When a complaint alleges an “association-in-fact” enterprise, courts in the Second Circuit look to the hierarchy, organization, and activities of the association to determine whether its members functioned as a unit, Judge Lewis A. Kaplan observed.

In this case, the complaint failed to allege a RICO enterprise, since it simply grouped together all of the individuals and entities involved in the racketeering acts and called them an “enterprise.” It did not allege that the individuals and entities operated according to any structure or hierarchy.

Besides the two barristers (who were husband and wife), the participants were not alleged to have acted for the benefit of any other participant, the court found. “They appear to have no relationship to one another, and their actions and involvement in [the barristers’] schemes appear to have been isolated and independent,” the court stated.

Ongoing Organization?

There was no indication that the alleged association was an “ongoing organization” as opposed to an ad hoc collection of entities and individuals who each happened to have been involved in a scheme against the prince.

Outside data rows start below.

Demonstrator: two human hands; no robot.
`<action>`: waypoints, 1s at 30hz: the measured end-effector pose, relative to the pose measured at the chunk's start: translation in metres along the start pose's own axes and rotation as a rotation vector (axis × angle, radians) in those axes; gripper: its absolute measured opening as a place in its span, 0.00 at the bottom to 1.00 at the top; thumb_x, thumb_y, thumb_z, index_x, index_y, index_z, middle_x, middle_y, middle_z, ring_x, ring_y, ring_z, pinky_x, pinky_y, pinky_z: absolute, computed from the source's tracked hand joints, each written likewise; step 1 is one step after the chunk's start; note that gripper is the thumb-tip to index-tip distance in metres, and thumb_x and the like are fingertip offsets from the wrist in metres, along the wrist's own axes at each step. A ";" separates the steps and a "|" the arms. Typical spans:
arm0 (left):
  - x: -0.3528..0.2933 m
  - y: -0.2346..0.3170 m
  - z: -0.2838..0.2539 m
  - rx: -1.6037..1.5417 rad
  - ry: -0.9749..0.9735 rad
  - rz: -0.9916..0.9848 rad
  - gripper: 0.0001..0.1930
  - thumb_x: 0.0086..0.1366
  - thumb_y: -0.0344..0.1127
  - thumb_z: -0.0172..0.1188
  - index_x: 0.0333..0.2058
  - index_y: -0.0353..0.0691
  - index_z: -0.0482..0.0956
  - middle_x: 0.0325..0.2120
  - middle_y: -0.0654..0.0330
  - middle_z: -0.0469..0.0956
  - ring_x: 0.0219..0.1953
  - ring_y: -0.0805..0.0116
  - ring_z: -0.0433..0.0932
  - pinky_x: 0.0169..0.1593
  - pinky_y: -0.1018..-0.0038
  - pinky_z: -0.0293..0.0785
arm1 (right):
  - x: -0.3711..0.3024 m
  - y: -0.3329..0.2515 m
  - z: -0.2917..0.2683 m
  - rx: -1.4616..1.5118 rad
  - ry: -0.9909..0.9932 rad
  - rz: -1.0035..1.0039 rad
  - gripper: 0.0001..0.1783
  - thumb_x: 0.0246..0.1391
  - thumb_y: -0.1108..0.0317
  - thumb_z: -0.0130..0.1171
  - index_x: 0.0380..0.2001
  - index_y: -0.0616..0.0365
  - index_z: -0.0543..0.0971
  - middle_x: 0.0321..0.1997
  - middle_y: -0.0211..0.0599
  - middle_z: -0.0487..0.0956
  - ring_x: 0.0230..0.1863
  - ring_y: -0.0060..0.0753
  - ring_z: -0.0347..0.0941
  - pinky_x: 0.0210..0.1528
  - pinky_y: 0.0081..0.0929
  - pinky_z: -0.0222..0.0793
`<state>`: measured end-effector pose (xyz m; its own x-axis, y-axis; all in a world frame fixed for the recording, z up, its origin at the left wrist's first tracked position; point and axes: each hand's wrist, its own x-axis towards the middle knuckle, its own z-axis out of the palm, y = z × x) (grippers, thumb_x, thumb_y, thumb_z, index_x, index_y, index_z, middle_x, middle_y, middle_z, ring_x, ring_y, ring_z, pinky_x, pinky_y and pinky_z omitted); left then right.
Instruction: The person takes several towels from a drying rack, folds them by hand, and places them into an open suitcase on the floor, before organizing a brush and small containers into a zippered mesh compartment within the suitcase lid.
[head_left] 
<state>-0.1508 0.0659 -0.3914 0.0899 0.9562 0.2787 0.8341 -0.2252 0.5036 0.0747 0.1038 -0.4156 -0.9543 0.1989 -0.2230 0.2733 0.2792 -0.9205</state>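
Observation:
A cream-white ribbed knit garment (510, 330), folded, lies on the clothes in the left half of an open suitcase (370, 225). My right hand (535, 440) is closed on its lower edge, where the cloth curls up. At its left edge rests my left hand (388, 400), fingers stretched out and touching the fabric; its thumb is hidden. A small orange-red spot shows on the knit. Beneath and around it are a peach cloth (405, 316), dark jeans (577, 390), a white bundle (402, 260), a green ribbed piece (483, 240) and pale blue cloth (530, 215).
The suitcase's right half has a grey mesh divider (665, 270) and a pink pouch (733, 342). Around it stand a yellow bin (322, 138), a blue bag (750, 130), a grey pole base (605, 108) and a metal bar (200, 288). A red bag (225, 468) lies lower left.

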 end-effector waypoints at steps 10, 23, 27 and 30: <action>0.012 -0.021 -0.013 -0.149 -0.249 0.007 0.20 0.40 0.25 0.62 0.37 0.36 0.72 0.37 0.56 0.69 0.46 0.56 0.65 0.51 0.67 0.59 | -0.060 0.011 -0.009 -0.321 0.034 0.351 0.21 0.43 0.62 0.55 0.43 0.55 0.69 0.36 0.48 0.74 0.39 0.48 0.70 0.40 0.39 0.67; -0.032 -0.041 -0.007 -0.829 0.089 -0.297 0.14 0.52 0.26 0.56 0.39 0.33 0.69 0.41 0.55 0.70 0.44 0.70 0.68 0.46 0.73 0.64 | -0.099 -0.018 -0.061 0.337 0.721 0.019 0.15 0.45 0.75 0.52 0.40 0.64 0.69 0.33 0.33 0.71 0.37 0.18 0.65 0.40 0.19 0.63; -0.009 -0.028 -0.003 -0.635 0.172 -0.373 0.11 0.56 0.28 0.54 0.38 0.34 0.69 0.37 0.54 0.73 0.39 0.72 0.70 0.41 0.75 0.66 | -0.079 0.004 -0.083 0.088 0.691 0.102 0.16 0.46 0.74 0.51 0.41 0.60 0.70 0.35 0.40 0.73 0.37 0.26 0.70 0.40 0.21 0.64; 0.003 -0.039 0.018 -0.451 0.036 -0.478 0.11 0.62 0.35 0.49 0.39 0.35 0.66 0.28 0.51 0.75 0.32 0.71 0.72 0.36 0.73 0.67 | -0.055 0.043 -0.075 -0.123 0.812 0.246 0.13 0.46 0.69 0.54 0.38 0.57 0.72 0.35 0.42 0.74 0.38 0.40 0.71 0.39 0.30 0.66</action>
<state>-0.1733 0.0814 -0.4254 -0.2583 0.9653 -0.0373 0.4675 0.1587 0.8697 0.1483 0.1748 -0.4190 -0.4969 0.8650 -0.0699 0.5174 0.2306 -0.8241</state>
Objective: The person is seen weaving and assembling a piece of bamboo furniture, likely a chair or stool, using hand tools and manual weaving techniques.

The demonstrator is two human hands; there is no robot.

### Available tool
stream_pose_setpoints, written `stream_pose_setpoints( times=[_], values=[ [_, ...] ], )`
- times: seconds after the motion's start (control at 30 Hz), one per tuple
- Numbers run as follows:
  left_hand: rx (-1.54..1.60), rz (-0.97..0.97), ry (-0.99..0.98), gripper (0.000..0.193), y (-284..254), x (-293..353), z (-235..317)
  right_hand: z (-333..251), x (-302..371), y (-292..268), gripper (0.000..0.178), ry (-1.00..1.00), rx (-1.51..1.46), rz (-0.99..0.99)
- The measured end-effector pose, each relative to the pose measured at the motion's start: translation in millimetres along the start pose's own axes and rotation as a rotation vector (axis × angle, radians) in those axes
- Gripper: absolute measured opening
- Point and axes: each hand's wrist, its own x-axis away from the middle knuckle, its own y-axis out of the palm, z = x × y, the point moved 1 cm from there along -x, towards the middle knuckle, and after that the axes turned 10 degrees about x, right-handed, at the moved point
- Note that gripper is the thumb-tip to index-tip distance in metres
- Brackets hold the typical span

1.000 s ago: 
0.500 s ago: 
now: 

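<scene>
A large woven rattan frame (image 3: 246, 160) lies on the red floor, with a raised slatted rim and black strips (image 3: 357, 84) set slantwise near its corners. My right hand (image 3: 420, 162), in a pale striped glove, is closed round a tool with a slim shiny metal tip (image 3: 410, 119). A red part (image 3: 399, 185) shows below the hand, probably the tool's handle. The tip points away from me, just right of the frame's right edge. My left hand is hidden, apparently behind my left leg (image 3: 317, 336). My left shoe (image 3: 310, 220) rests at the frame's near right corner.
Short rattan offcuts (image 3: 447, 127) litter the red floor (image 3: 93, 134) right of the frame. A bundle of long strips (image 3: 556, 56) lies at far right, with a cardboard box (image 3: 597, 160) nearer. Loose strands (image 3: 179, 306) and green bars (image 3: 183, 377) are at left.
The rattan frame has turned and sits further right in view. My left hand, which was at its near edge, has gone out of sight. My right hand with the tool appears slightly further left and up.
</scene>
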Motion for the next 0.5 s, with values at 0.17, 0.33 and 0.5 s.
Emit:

An alleged “hub-and-spoke” structure—in which the barristers were the “hub” and the other entities of the enterprise were the “spokes”—was insufficient to satisfy the enterprise element of a RICO claim.

The court was not persuaded that the group of entities was “anything other than a laundry list of the individuals and entities” connected to the barristers and “somehow involved in one of their alleged schemes.”

Thus, the complaint alleged little more than “garden variety fraud and breach of duty claims” and the prince failed to state a RICO claims, court concluded.

The case is Cedar Swamp Holdings, Inc. v. Zaman U.S. District Court for the Southern District of New York, 06 Civ. 13626 (LAK), May 17, 2007. It will appear in in CCH RICO Business Disputes Guide.